FIRENZE – Il Cai Toscana e le sue Sezioni locali, con il sostegno del Club alpino italiano dalla sede centrale, hanno aderito alla manifestazione “Il Monte Altissimo non si vende. La montagna non si arrende”, in programma a Seravezza (Lucca) domenica 13 aprile (ritrovo al Palazzo Mediceo alle 10.30). Oltre 50 organizzazioni sono unite per “denunciare e contrastare gli abusi e l’illegittima appropriazione che la società Henraux spa sta attuando sul Monte Altissimo tramite l’escavazione selvaggia, insieme all’amministrazione comunale di Seravezza e con la connivenza della Regione Toscana. Il tutto contro l’interesse pubblico generale, a danno dell’ambiente, del paesaggio e degli abitanti delle frazioni montane, unici per legge ad aver titolo dell’uso delle terre collettive del Monte Altissimo, in quanto custodi del loro valore ambientale”.
MOBILITAZIONE: TUTELARE FLORA, FAUNA E ACQUA, PAESAGGIO E PROFILO MONTANO
La manifestazione vuole proteggere l’Altissimo, il Pelato e le Apuane “dall’estrattivismo” teso al solo “arricchimento privato con la connivenza degli Enti pubblici, realizzato attraverso l’estrazione incontrollata del marmo, lo sfruttamento esasperato delle risorse e la vendita con ricavi opachi nella loro effettiva consistenza, lasciando nel territorio devastazione e impoverendo il patrimonio naturale e le popolazioni”. La mobilitazione chiede di tutelare flora, fauna e acqua, paesaggio e profilo montano e un modello economico alternativo e ecosostenibile. Sul piano politico, poi, si chiede di rieleggere gli organi amministrativi dell’Amministrazione separata dei beni di uso civico applicando il “pieno principio democratico che gli elettori siano i frazionisti della montagna seravezzina, in quanto riconosciuti come i soli legittimi e secolari titolari di diritto sulle terre collettive e in quanto tali custodi di quelle terre per la perpetuazione del loro valore ambientale”.
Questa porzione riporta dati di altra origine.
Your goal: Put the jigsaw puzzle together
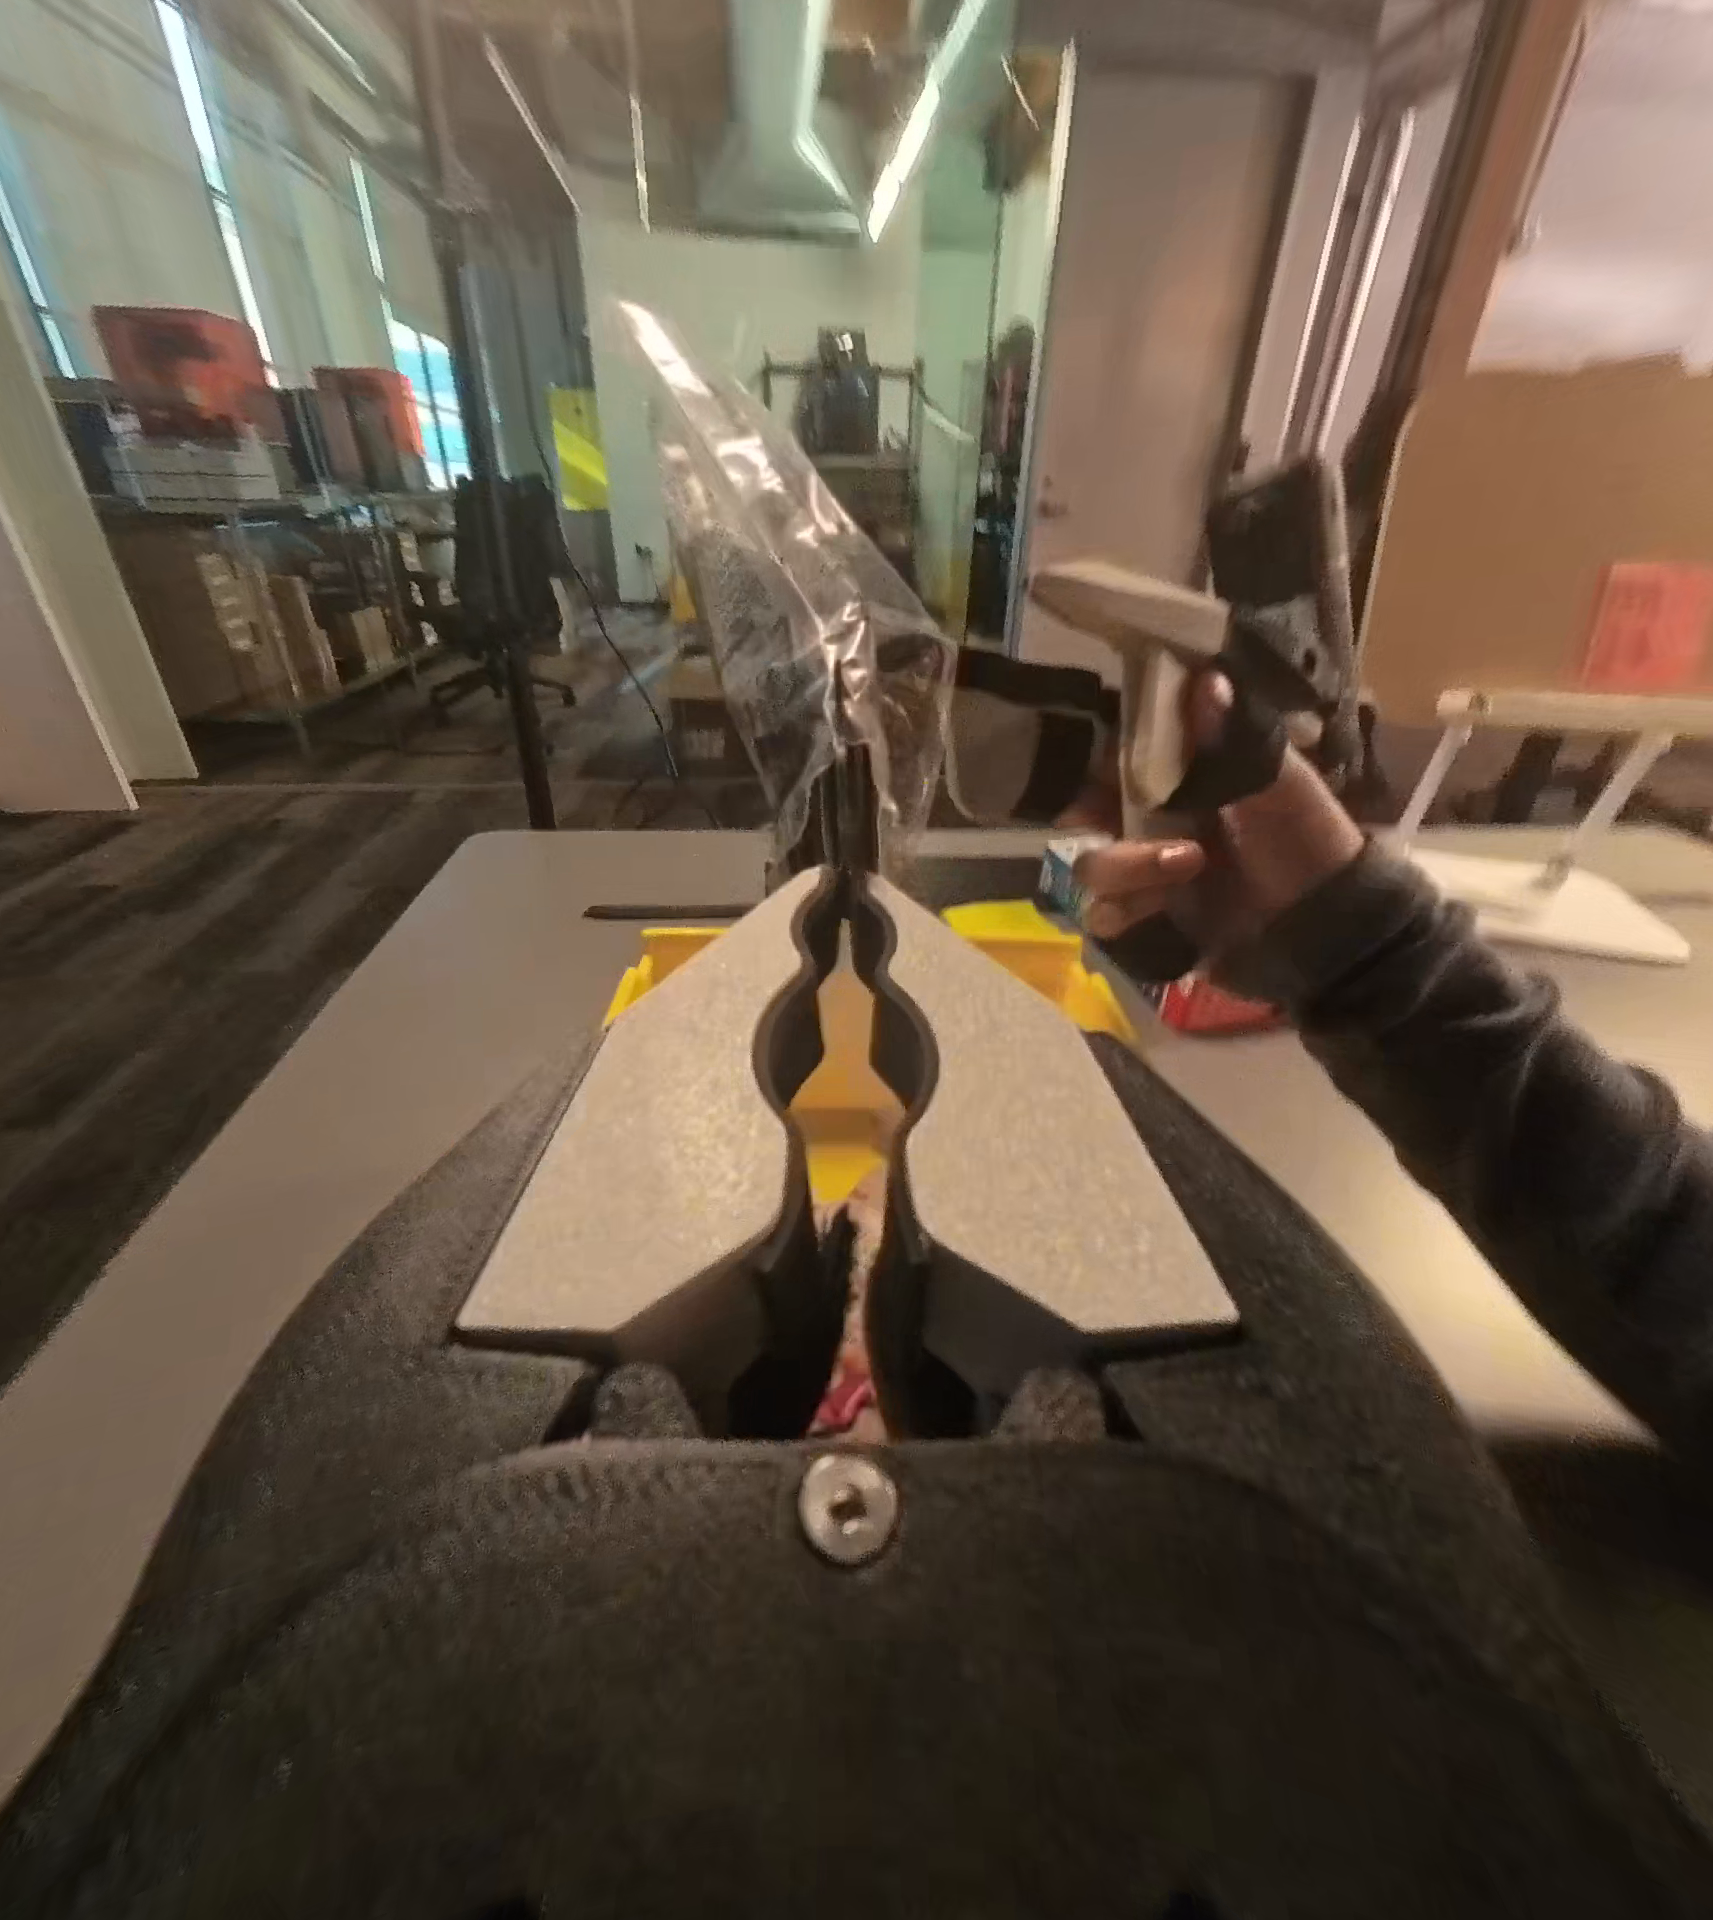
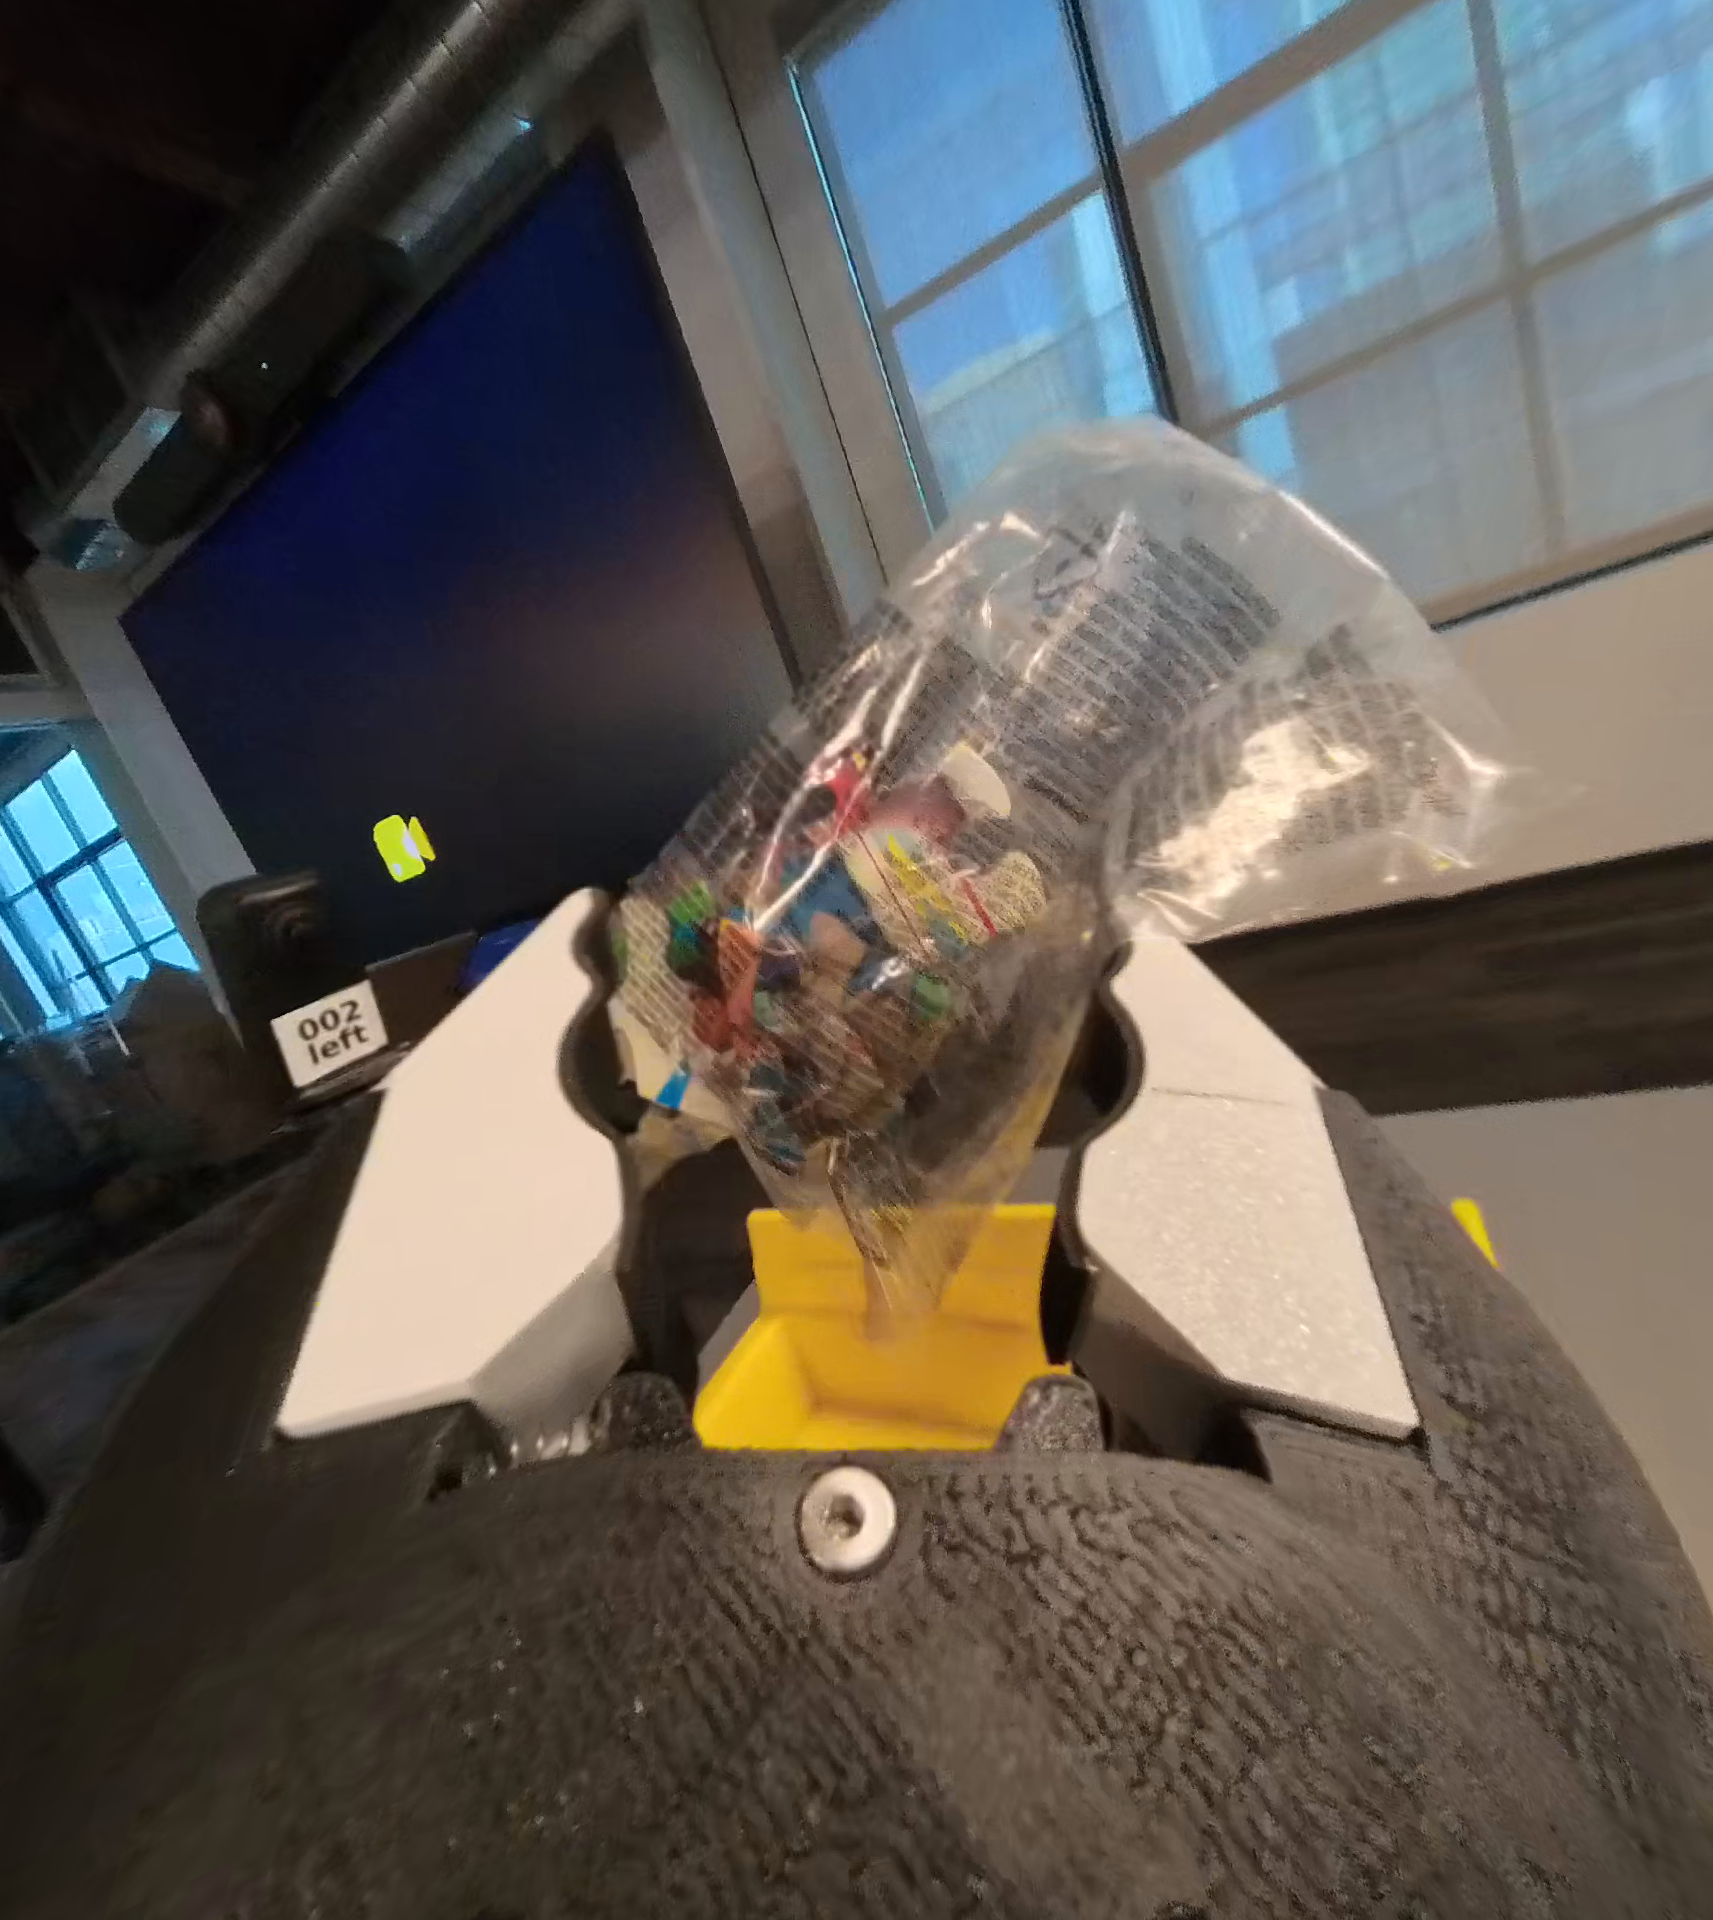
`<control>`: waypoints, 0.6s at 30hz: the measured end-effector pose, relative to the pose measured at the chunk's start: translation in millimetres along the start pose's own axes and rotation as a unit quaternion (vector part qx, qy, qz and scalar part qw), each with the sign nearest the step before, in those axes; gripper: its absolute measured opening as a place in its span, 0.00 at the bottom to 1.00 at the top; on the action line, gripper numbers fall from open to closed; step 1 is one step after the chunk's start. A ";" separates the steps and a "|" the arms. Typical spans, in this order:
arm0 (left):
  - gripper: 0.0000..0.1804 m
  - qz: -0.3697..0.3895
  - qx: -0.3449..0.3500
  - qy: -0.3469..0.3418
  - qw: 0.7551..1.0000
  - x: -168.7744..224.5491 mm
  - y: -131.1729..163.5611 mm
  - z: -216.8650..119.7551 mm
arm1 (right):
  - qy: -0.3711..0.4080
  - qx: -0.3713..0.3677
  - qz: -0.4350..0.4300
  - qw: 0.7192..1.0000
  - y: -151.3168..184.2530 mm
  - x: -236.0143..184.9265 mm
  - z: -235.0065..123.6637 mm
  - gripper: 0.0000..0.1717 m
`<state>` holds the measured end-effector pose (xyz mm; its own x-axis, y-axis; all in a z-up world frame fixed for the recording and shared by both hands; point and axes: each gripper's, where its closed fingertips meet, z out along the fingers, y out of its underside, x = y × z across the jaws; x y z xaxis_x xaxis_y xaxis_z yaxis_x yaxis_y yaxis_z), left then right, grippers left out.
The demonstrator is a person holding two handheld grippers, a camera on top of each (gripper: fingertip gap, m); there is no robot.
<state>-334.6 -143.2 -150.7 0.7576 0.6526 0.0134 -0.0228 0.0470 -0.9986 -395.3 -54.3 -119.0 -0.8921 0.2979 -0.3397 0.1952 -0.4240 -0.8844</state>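
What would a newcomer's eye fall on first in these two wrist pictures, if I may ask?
A crinkled clear plastic bag stands up from the shut left gripper, pinched at its tips. In the right wrist view the bag, with colourful pieces inside, fills the gap of the wide-open right gripper. Below sits a yellow bin.

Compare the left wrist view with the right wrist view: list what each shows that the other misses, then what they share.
Only the left wrist view shows the left claw shut on the clear plastic bag, the grey table, a hand gripping the right claw's handle, and shelving with boxes.

Only the right wrist view shows the bag's colourful contents, the right claw open around the bag, a dark screen and windows.

Both show the bag and a yellow bin below.
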 end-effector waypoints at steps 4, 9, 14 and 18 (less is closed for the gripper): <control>0.00 0.084 -0.055 0.038 0.994 4.2 3.1 0.1 | 0.029 0.026 -0.083 0.996 -12.4 -0.5 -5.0 0.65; 0.00 0.162 -0.080 0.036 0.983 2.1 -0.1 -0.4 | 0.054 0.011 -0.147 0.988 -13.2 1.8 -12.0 0.68; 0.00 0.184 -0.070 0.090 0.976 24.8 5.2 2.8 | 0.011 0.057 -0.060 0.997 -21.0 -0.1 -14.7 0.67; 0.00 0.284 -0.073 0.036 0.955 21.8 8.7 5.9 | 0.009 0.029 -0.043 0.999 -15.6 -1.0 -12.7 0.68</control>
<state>-322.2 -124.0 -158.8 0.6923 0.4877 -0.5318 -0.3562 -0.4100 -0.8396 -392.3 -37.1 -108.9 -0.8967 0.3513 -0.2693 0.0933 -0.4448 -0.8907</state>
CAI: “VENGA APPLICATO ALMENO QUANTO PREVISTO DALLE LEGGI REGIONALI”
Dalla Regione si “esige che venga applicato almeno quanto previsto dalle leggi regionali per sapere quanto marmo scende dalle nostre montagne e la sua effettiva destinazione. E quanto di questo marmo si traduce davvero in lavoro svolto in zona e in posti di lavoro, vertiginosamente ridotti negli ultimi decenni e usati per giustificare una inaccettabile devastazione. Infine, al Parco delle Apuane e dai Comuni interessati viene chiesto “con fermezza il controllo del rispetto delle leggi e delle prescrizioni autorizzative che vincolano lo svolgimento dell’escavazione nell’interesse comune e che ad oggi restano solo sulla carta, lasciando mano libera ai distruttori delle nostre montagne”, si spiega in una nota del Cai.